● **Task brief**: Starting with the line that has "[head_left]" and finishing with the line that has "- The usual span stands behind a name", set down each line below exactly. Pictures are not copied.

++++ Data provided ++++

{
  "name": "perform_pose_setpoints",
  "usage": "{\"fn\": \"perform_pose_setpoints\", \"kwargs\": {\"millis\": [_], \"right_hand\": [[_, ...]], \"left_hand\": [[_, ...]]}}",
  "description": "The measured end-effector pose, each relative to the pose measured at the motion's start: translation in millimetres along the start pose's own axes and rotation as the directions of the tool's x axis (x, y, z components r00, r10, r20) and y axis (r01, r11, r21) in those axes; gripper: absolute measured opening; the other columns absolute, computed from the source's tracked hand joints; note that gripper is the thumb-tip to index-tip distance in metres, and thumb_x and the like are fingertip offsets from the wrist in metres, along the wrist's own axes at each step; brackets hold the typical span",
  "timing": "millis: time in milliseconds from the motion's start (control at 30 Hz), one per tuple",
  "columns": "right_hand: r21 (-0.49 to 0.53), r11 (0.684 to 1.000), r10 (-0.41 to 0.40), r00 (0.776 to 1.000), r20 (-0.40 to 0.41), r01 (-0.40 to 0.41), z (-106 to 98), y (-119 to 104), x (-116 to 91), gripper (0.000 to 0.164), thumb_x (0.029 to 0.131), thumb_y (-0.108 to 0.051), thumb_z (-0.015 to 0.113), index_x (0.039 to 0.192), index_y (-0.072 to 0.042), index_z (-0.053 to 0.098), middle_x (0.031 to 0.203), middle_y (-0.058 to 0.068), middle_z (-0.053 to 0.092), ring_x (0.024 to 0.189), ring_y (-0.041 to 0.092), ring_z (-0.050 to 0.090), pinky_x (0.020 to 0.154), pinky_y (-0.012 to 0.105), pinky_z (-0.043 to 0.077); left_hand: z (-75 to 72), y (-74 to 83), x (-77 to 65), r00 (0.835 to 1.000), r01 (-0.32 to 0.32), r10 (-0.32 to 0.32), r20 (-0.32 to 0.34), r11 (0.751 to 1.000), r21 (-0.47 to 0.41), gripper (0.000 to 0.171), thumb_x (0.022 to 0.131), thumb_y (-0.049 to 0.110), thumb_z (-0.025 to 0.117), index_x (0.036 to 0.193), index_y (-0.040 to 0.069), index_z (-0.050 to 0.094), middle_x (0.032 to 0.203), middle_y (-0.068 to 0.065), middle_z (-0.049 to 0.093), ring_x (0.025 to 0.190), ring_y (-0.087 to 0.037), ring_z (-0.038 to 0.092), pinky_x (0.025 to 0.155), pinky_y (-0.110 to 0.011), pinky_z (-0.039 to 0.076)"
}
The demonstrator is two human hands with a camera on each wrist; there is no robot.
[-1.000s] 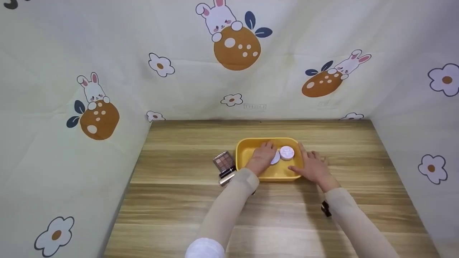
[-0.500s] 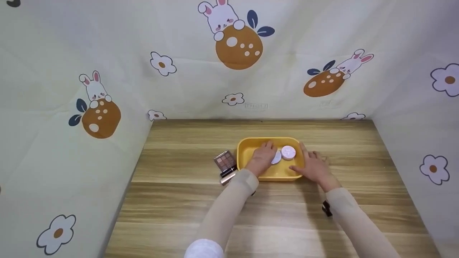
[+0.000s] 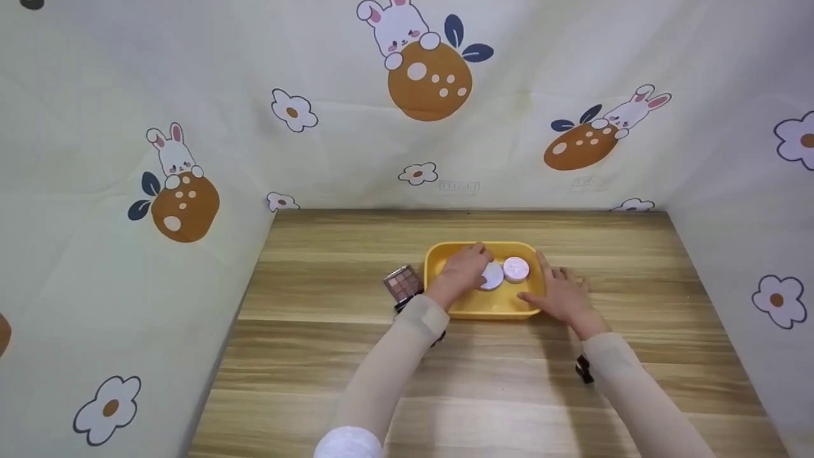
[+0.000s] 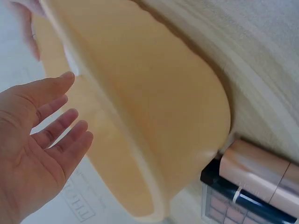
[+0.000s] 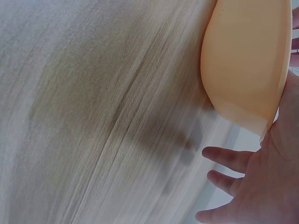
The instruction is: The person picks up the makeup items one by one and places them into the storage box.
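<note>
A yellow plastic bin (image 3: 489,313) stands on the table with two round cosmetic cases inside. The larger one is a whitish round case (image 3: 492,277); beside it sits a pinkish round case (image 3: 516,270) with a patterned lid. Over the bin's left part, my left hand (image 3: 463,270) is beside the whitish case. In the left wrist view its fingers (image 4: 70,144) are relaxed and loosely spread, holding nothing. My right hand (image 3: 563,294) rests at the bin's right rim, thumb inside and the other fingers (image 5: 226,158) extended outside.
Left of the bin lie an eyeshadow palette (image 3: 403,284), a black tube (image 4: 245,200) and a rose-gold tube (image 4: 254,168). A small black object (image 3: 584,369) shows beside the right forearm. Patterned cloth (image 3: 356,152) walls the table at the back and sides.
My left hand has shifted slightly left off the whitish case, so more of it shows. The left forearm now hides the rose-gold tube in the head view. My right hand stays at the rim.
</note>
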State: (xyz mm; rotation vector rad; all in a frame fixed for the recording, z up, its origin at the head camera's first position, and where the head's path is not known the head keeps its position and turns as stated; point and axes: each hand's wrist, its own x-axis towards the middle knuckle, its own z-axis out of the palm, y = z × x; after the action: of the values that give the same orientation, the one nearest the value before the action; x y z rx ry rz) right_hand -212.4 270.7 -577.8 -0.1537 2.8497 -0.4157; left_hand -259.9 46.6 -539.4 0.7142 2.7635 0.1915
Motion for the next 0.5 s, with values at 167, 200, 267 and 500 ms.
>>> {"fn": "perform_pose_setpoints", "kwargs": {"millis": [167, 200, 267, 500], "right_hand": [[0.011, 1.000, 0.003, 1.000, 0.004, -0.003, 0.2, -1.1, 0.2, 0.106, 0.090, -0.066, 0.056, 0.160, -0.012, -0.002, 0.150, 0.036, 0.038, 0.142, 0.059, 0.024, 0.107, 0.084, 0.010], [0.010, 1.000, 0.002, 1.000, 0.004, -0.002, 0.1, -0.9, 0.4, 0.106, 0.090, -0.066, 0.056, 0.160, -0.012, -0.001, 0.150, 0.036, 0.039, 0.142, 0.059, 0.025, 0.107, 0.084, 0.011], [0.009, 1.000, -0.002, 1.000, 0.004, 0.002, -0.2, -0.8, 0.2, 0.106, 0.090, -0.066, 0.056, 0.160, -0.012, -0.002, 0.149, 0.036, 0.039, 0.142, 0.059, 0.025, 0.107, 0.084, 0.011], [0.013, 1.000, -0.007, 1.000, 0.011, 0.006, -0.9, -0.4, 0.5, 0.107, 0.090, -0.066, 0.056, 0.160, -0.013, -0.003, 0.150, 0.036, 0.039, 0.142, 0.058, 0.025, 0.108, 0.084, 0.010]], "left_hand": [[-11.6, -9.5, -7.1, 1.000, -0.005, 0.004, -0.026, 1.000, -0.027, 0.039, 0.096, 0.027, 0.066, 0.134, 0.019, 0.059, 0.132, -0.002, 0.059, 0.120, -0.018, 0.060, 0.101, -0.032, 0.052], [-13.9, -12.0, -8.7, 0.999, -0.005, 0.004, -0.034, 1.000, -0.029, 0.038, 0.096, 0.027, 0.066, 0.133, 0.020, 0.059, 0.132, -0.001, 0.060, 0.119, -0.018, 0.061, 0.100, -0.032, 0.052], [-18.5, -17.2, -12.4, 0.999, -0.007, 0.005, -0.050, 0.999, -0.048, 0.037, 0.097, 0.027, 0.064, 0.133, 0.019, 0.059, 0.131, -0.001, 0.061, 0.119, -0.018, 0.061, 0.099, -0.032, 0.053], [-27.9, -33.9, -25.0, 0.994, -0.012, 0.000, -0.109, 0.993, -0.117, 0.034, 0.097, 0.024, 0.065, 0.129, 0.016, 0.061, 0.126, -0.003, 0.062, 0.115, -0.020, 0.062, 0.098, -0.034, 0.053]]}}
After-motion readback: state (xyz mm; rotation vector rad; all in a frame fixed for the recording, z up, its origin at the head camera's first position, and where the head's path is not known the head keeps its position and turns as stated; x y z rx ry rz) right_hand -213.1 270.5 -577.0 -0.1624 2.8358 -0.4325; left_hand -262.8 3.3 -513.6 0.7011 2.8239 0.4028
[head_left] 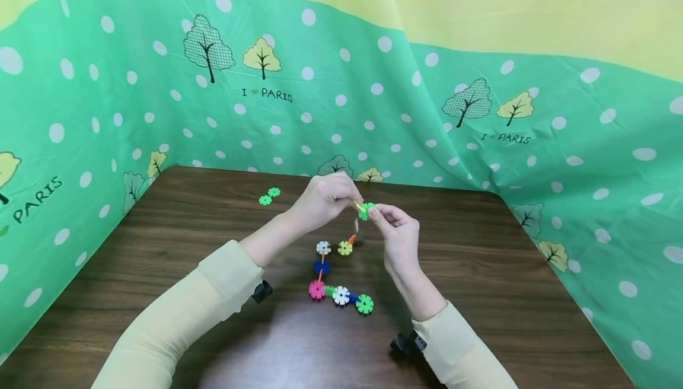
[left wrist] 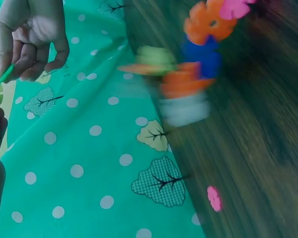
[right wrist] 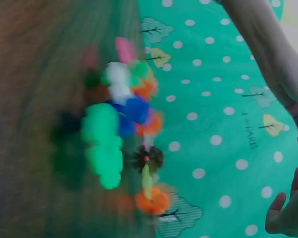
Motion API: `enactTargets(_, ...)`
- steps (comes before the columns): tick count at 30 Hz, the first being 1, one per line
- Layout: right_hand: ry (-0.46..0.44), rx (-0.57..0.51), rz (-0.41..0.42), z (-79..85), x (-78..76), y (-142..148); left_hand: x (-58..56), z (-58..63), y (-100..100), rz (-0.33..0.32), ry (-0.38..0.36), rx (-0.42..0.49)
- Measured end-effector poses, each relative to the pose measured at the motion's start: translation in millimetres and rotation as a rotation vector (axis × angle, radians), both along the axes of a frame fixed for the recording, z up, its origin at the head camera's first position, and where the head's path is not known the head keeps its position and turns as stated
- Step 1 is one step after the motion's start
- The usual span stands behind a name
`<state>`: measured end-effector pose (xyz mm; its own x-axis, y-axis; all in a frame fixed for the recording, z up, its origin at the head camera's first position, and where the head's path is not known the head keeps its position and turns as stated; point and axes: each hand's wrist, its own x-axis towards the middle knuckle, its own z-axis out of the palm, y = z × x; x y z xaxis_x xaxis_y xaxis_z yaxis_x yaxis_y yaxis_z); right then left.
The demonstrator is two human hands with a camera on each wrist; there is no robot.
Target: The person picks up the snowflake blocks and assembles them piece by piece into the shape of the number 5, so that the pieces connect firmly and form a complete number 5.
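In the head view, above the table's far half, my left hand (head_left: 331, 194) pinches a yellow notched disc (head_left: 358, 204), seen edge-on. My right hand (head_left: 401, 235) pinches a green notched disc (head_left: 365, 211) between thumb and fingers. The two discs meet at their edges. Just below them, a greyish disc (head_left: 356, 225) stands edge-on above an orange disc (head_left: 352, 239) and a yellow flower-like disc (head_left: 344, 248). Nearer my body lies a bent chain of joined discs, including a white one (head_left: 323, 248), a blue one (head_left: 321, 267) and a pink one (head_left: 316, 290).
Two loose green discs (head_left: 269, 195) lie at the table's back left. The dark wooden table (head_left: 480, 282) is enclosed by a green dotted curtain (head_left: 341, 92). In the left wrist view, a pink disc (left wrist: 214, 198) lies by the table edge. Both wrist views are partly blurred.
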<state>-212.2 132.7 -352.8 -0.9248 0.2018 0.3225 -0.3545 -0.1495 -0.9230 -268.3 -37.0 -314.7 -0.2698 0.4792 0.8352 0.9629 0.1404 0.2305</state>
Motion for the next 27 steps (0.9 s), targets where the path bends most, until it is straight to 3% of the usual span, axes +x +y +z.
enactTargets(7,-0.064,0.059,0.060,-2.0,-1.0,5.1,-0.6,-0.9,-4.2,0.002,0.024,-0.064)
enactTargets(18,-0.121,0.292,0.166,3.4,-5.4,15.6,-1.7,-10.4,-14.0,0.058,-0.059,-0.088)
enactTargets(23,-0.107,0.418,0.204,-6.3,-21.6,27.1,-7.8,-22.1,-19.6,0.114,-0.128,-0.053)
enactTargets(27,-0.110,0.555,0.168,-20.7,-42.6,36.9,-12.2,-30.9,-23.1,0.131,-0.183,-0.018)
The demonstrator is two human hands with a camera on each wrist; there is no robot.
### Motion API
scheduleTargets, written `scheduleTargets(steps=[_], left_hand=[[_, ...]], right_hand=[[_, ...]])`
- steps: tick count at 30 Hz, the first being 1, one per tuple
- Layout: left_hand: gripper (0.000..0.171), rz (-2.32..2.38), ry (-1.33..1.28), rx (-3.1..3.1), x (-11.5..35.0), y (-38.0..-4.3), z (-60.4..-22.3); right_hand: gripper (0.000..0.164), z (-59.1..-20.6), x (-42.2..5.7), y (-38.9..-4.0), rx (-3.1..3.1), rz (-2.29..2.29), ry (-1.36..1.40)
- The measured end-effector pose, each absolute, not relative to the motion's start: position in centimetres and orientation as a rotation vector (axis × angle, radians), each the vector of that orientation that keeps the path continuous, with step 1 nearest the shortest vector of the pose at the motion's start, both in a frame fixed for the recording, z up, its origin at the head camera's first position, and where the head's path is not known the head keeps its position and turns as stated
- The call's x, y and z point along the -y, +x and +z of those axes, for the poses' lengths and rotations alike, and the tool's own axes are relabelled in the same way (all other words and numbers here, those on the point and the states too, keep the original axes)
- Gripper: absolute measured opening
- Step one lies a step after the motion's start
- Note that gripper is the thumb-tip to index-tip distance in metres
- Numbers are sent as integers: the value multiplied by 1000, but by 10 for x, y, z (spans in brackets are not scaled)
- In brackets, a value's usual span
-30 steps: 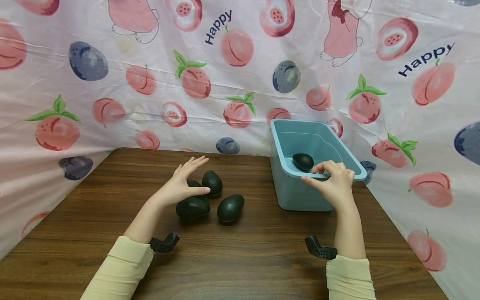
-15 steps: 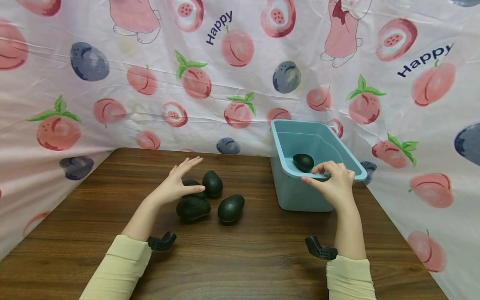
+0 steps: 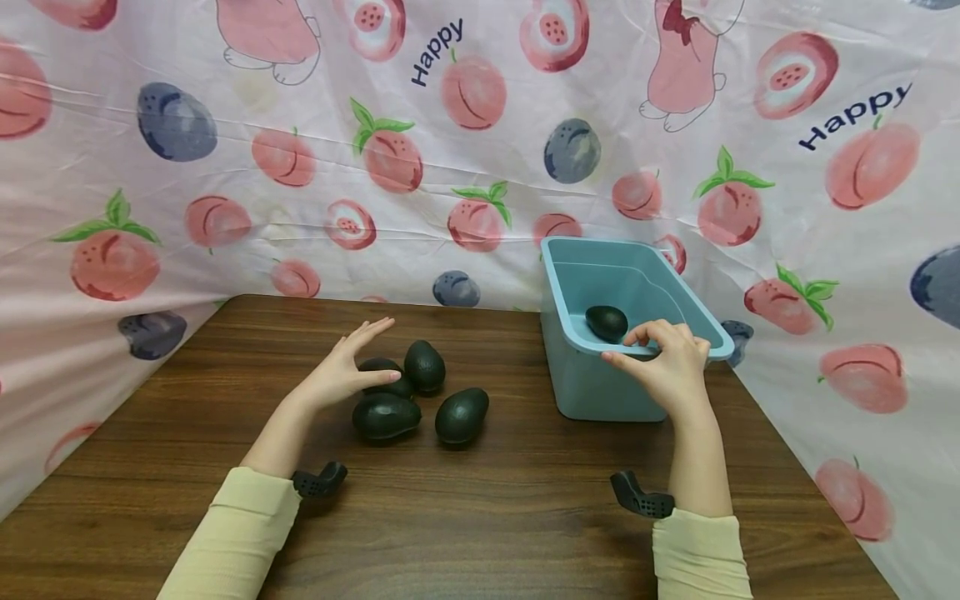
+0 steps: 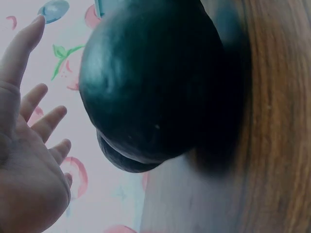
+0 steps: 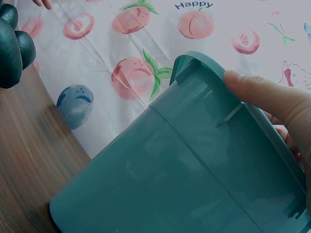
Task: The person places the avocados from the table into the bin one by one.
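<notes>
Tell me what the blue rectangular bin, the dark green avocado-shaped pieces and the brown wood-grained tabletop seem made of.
Blue bin: probably moulded plastic, satin; smooth walls, lipped rim.
Green avocado-shaped pieces: real rind or an imitation, left open; softly glossy, faintly bumpy skin.
Brown tabletop: wood or wood-look laminate, low sheen; streaked grain.

Four avocados (image 3: 461,416) on the table (image 3: 480,525), bin (image 3: 600,392) to their right, another avocado (image 3: 606,323) inside it, cloth (image 3: 510,275) behind
</notes>
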State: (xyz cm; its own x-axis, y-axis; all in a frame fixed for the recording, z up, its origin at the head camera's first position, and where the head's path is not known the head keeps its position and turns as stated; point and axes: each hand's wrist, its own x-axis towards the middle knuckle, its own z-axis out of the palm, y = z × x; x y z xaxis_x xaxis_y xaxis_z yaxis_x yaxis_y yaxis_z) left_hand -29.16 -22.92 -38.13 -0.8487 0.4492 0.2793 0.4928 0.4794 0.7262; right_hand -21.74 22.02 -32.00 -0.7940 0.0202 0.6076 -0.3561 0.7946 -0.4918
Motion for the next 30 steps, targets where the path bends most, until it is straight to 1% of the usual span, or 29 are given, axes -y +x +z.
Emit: scheduleTargets(steps=[18, 30], left_hand=[[85, -1385, -685, 2777, 242, -296, -398], [84, -1403, -665, 2802, 245, -298, -403]], right_hand=[[32, -320, -220, -216, 2370, 812, 253], [32, -319, -220, -216, 2374, 810, 250]])
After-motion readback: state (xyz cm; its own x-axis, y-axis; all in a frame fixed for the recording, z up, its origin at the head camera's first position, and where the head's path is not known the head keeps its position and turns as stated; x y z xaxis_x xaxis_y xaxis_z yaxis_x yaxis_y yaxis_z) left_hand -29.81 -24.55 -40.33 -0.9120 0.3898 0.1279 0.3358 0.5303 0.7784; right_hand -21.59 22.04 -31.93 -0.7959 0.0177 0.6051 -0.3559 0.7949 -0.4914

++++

● **Output**:
[head_left] 
[left wrist] 
[right wrist] 
Motion API: `enactTargets(_, ...)`
- steps (comes before the columns): tick count at 30 Hz, the first being 1, one per line
- Layout: right_hand: ry (-0.46..0.44), rx (-0.57..0.51), rz (-0.41..0.42), z (-79..85), x (-78..76), y (-142..148); left_hand: x (-58..56), z (-58..63), y (-100..100), rz (-0.33..0.32), ry (-0.38..0.36), rx (-0.42..0.49)
- Measured end-effector poses, each relative to the pose measured at the motion's start: translation in millimetres and rotation as a rotation vector (axis × angle, radians), both along the axes of a frame fixed for the recording, z up, its origin at the head camera's first position, and where the head's path is not known the head keeps its position and turns as stated
- Step 1 is one step after the motion's start
- The usual span stands behind a name

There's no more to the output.